What to do
In the material below, find the line with "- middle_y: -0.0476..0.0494" and the line with "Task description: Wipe", then output those two lines and every line between them, exactly.

Records to process

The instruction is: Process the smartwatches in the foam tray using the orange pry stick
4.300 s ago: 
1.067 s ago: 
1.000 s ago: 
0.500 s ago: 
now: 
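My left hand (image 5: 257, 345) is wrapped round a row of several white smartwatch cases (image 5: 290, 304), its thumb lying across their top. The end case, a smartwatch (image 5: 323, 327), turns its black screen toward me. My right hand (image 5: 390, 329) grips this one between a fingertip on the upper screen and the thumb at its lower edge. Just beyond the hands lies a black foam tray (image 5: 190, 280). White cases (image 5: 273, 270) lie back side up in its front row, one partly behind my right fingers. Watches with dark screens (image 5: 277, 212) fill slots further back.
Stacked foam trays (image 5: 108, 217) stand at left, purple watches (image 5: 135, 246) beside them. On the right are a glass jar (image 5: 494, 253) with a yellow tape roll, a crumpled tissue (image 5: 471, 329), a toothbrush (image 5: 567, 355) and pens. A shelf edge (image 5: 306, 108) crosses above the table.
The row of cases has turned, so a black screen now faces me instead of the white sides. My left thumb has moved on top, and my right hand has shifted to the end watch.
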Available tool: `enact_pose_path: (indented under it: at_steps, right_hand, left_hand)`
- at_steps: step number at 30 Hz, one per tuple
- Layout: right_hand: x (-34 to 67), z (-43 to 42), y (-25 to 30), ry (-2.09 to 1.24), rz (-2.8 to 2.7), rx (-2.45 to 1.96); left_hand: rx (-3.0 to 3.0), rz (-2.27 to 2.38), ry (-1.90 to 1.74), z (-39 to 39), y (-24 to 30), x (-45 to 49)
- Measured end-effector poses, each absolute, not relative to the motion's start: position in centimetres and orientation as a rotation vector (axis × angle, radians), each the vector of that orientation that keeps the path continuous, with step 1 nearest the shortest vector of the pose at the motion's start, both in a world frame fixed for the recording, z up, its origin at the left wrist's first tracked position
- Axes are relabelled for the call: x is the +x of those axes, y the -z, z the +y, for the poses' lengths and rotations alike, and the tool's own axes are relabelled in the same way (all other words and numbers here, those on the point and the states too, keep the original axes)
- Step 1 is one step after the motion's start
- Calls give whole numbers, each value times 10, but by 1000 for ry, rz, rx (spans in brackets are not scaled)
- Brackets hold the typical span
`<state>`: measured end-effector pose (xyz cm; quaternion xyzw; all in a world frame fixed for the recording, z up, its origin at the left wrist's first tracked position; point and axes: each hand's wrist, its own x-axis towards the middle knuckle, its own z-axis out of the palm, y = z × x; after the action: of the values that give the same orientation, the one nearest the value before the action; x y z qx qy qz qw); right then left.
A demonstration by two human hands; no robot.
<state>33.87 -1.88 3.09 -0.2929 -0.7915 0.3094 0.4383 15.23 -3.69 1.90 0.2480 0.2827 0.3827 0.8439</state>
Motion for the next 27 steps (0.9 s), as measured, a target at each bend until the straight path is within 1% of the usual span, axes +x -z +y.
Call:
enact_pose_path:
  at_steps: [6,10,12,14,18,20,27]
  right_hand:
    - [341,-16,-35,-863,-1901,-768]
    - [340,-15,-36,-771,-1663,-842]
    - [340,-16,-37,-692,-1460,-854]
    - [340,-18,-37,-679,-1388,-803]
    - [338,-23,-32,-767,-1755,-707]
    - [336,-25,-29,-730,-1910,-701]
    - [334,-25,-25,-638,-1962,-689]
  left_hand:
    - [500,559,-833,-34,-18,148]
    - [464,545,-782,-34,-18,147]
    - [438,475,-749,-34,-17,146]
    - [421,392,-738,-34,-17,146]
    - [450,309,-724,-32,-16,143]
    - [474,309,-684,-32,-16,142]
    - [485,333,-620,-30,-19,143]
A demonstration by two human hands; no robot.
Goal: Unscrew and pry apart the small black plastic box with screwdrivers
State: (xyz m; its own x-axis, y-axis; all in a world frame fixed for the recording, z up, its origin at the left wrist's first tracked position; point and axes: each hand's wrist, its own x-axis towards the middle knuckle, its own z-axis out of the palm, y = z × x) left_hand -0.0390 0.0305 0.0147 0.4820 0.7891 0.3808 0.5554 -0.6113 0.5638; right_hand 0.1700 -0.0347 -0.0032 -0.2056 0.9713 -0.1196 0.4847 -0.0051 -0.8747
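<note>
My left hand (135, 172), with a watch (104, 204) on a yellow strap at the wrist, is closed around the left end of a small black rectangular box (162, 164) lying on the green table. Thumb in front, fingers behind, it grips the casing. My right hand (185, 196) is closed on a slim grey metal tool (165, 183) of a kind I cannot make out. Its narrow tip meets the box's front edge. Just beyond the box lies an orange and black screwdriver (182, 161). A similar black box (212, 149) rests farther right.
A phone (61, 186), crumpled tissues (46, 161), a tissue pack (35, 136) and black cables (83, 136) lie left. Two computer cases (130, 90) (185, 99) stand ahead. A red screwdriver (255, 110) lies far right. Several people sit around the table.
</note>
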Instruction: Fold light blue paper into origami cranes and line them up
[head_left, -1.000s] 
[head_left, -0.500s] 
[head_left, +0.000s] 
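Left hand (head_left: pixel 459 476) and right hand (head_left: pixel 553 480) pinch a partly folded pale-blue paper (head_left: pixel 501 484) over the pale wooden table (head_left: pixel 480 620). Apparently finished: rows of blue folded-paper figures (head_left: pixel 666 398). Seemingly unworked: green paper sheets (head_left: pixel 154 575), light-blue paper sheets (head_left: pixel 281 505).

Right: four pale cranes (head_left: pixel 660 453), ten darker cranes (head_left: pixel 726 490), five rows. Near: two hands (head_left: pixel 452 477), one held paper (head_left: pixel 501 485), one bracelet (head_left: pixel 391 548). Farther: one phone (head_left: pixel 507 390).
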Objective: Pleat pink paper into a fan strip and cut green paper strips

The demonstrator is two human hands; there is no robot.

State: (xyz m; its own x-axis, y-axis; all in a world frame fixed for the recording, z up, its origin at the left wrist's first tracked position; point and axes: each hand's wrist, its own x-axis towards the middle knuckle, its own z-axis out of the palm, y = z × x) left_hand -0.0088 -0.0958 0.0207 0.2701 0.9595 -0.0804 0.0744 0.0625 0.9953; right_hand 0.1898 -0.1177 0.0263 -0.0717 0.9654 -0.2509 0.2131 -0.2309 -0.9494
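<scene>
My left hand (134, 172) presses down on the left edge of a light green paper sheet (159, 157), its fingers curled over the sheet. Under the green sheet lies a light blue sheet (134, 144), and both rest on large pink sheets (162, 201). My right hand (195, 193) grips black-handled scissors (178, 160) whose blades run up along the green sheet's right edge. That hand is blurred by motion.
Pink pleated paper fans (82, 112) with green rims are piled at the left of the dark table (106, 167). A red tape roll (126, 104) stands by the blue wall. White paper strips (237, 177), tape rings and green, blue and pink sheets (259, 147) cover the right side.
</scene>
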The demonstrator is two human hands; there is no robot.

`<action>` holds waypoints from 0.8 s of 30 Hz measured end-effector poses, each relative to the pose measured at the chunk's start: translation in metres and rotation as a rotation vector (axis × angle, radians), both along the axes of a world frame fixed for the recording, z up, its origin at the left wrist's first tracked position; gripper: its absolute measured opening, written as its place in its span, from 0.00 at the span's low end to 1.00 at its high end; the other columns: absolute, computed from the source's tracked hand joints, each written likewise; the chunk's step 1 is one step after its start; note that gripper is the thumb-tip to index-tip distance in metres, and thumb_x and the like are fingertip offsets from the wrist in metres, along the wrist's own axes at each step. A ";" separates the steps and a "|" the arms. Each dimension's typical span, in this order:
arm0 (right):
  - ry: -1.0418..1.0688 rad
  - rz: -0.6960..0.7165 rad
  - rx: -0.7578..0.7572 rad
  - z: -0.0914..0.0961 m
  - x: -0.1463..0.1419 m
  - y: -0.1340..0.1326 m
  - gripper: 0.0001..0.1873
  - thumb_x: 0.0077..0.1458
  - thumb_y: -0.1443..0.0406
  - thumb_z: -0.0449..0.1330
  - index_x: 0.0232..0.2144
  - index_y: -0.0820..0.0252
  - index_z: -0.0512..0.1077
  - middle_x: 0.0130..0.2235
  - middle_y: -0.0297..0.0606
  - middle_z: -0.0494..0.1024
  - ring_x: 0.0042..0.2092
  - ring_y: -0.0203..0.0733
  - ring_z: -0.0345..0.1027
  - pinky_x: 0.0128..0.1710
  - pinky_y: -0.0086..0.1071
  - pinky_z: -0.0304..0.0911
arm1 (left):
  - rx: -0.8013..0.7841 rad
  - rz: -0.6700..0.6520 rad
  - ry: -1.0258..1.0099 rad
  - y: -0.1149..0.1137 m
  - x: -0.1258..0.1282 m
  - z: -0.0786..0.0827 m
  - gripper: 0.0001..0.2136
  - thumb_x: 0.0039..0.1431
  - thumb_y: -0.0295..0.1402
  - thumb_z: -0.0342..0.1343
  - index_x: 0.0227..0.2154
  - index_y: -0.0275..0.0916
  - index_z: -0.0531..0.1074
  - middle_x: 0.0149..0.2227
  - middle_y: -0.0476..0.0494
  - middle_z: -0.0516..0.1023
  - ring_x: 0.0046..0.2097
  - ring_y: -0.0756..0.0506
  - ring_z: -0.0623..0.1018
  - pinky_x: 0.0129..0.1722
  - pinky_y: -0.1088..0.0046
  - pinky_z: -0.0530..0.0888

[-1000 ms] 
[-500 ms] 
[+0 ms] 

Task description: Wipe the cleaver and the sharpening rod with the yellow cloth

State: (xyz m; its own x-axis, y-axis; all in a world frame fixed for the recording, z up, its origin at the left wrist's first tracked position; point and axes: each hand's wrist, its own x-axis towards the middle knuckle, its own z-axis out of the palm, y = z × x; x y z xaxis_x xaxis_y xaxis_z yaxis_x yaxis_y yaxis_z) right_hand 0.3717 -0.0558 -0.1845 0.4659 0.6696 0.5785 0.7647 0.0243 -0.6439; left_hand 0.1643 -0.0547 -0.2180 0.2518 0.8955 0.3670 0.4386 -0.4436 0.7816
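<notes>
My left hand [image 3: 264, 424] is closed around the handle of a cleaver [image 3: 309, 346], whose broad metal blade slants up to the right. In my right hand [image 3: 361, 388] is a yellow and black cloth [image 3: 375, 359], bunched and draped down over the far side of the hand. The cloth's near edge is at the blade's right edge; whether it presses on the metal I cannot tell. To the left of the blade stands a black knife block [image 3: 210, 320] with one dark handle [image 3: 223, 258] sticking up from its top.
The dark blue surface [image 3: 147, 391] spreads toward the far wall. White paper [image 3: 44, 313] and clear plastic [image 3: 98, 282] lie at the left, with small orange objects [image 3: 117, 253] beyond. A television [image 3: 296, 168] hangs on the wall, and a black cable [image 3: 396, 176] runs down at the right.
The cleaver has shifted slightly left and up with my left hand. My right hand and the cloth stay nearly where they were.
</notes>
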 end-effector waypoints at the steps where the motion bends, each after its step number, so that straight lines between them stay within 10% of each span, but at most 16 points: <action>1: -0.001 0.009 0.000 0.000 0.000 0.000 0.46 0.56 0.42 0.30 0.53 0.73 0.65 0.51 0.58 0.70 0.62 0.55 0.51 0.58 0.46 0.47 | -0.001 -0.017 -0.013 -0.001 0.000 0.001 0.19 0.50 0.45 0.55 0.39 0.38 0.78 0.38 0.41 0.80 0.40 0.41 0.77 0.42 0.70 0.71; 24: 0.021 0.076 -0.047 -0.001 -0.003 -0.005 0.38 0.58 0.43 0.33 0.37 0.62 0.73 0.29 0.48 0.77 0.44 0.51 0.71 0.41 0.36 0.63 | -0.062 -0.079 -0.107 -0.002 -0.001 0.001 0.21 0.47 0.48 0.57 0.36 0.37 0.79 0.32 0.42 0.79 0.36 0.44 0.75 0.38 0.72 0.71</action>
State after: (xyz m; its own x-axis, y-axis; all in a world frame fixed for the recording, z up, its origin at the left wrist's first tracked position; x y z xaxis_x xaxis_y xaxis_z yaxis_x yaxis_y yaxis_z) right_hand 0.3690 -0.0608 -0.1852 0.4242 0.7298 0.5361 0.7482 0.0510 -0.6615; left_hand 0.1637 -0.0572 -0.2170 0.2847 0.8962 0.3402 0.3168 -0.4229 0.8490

Exercise answer
  - middle_y: -0.0476..0.0494
  - middle_z: -0.0516..0.1023
  - ring_x: 0.0046..0.2097
  - ring_y: -0.0756..0.0506
  - ring_z: -0.0623..0.1018
  - pinky_x: 0.0129..0.1722
  - pinky_y: -0.1088..0.0046
  - pinky_z: -0.0530..0.0888

[-1000 ms] 
[-500 ms] 
[+0 ms] 

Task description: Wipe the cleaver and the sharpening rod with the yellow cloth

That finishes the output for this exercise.